Ainsi pourrait s’expliquer le paradoxe grenoblois de faible contamination. Certains se méfient de la clim dans les restaurants, dans l’avion… : air confiné brassé, pensent-ils. Mais des spécialistes ont répondu : “Non, c’est un air renouvelé, par captage de l’air extérieur, tout particulièrement dans les avions”. Voilà qui apporte de l’eau à mon moulin.
La Plaine du Pô représente un vaste volume de « confinement géographique » qui accumule les particules fines de la pollution humaine et les gouttelettes microscopiques des brumes et brouillards.
À Grenoble, les conditions météo particulières du dernier hiver ont facilité le renouvellement de l’air par les brises de montagne, à l’instar d’une « gigantesque clim » (entrée d’air sain descendu des sommets, expulsion vers l’extérieur par la cluse de Voreppe), l’inverse donc du Nord de l’Italie, avec les bilans opposés qu’on connaît, en accord avec cette hypothèse.
Un climat doux qui a facilité la circulation des vents sur l’agglomération
J’ai découvert sur Place Gre’net, alors que je rédigeais cette tribune, le bilan de la pollution établi par Atmo (surveillance régionale de la qualité de l’air) pour la période du déconfinement. Il fait état d’un maintien du niveau de pollution de l’agglomération, malgré la réduction importante de la circulation automobile.
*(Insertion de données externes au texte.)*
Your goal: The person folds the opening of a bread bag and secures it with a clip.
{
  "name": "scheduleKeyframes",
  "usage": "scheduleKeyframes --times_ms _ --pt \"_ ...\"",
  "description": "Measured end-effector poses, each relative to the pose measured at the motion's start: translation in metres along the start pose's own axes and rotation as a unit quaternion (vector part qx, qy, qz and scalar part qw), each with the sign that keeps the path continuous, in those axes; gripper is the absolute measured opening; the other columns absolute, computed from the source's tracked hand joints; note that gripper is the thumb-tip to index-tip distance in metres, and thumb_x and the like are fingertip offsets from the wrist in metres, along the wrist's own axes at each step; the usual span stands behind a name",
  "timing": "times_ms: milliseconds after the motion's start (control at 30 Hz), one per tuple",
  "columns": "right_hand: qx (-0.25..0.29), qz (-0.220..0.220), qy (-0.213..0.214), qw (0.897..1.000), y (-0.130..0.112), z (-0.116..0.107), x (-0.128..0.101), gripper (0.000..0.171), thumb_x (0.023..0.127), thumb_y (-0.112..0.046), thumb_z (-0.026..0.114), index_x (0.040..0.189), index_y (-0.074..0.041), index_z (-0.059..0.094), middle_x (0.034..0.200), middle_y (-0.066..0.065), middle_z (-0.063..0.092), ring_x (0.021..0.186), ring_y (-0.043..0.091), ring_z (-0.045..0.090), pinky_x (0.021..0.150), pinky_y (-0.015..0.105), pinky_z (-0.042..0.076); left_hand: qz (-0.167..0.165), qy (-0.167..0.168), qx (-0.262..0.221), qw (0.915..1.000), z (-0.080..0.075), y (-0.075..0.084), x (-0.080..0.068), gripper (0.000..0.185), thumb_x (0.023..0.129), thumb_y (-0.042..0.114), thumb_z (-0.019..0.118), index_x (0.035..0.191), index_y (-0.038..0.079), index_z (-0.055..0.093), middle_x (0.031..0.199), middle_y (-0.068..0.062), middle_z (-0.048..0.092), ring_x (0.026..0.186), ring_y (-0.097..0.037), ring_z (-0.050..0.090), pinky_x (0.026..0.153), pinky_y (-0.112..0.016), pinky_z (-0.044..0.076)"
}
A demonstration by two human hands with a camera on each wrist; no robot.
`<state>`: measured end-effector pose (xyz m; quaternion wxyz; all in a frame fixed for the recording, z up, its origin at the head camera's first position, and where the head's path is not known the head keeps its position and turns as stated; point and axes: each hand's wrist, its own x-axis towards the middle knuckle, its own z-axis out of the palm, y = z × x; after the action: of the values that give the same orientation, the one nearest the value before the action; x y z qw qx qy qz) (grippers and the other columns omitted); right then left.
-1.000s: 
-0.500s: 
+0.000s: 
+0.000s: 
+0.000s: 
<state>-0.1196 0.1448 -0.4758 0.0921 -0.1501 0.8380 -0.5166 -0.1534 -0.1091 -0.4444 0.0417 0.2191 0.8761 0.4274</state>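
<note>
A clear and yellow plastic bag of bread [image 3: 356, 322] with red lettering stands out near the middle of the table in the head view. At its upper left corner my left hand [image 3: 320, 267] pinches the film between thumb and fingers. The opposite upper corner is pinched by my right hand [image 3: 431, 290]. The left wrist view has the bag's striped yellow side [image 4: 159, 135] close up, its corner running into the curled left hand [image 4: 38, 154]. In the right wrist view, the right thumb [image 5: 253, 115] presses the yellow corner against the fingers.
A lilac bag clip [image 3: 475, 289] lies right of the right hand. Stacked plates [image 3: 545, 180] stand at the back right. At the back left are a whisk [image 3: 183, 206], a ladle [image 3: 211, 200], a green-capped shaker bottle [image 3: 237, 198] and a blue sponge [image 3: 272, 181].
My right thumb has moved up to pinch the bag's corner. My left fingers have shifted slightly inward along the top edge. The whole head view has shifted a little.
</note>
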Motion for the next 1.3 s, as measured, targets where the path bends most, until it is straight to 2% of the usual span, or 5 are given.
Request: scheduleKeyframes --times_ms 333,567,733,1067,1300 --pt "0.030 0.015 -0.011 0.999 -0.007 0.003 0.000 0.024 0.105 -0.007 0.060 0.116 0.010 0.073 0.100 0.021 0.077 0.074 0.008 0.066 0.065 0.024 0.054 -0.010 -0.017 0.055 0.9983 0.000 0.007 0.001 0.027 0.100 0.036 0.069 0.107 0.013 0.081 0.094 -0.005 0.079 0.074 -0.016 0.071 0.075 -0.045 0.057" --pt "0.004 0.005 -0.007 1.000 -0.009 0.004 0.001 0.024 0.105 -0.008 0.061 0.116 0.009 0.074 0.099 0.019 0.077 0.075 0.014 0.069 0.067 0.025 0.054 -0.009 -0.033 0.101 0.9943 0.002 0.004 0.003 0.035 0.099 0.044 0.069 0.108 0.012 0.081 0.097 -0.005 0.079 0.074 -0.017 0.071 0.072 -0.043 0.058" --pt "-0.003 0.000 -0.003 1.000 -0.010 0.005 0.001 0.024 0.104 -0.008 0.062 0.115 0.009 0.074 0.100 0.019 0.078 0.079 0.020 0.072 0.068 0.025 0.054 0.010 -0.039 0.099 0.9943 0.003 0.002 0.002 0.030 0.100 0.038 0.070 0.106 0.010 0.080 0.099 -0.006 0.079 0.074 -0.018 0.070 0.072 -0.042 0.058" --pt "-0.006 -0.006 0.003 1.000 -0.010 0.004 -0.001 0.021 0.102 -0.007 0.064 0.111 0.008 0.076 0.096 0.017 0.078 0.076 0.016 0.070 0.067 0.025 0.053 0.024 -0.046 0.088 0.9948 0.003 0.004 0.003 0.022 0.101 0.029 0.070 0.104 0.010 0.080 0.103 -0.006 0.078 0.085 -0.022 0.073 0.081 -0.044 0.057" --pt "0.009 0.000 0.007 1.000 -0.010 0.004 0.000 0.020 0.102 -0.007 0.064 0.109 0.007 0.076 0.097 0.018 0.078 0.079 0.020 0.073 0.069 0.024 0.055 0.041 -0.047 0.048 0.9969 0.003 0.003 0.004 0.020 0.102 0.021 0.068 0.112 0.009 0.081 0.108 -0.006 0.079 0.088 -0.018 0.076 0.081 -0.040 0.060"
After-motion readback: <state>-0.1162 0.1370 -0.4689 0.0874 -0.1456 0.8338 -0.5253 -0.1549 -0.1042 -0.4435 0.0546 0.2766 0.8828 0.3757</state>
J’ai eu un instant d’hésitation : allais-je développer un article vantant, à contre-courant, une sorte de salubrité de l’air grenoblois ? À la réflexion, il ne me semble pas y avoir « télescopage ». Pollution certes, mais une pollution qui, à l’inverse de celle du Nord de l’Italie, s’évacue, se régénère en entraînant avec elle, hors de nos murs, son virus en passager clandestin.
Toutefois il ne faut pas tirer des conclusions définitives à partir des derniers mois. On le sait, l’hiver fut le plus chaud et le plus beau jamais observé en France, le printemps a suivi cette trajectoire. La circulation d’air apparemment bénéfique décrite ici a correspondu à un type de temps exceptionnel.
En hiver « normal », le mécanisme ne serait pas aussi bien huilé. Les Grenoblois savent que, d’habitude, il s’installe assez souvent des « inversions » durables apportant leur lot de temps gris, froid et humide dans la vallée, tandis que, au-dessus de 1 000 à 1 500 m selon les cas, le soleil illumine les jours de la montagne.

Pollution et bilan climatique à Grenoble de février à avril 2020 (données Atmo mises en forme par Dominique Schueller)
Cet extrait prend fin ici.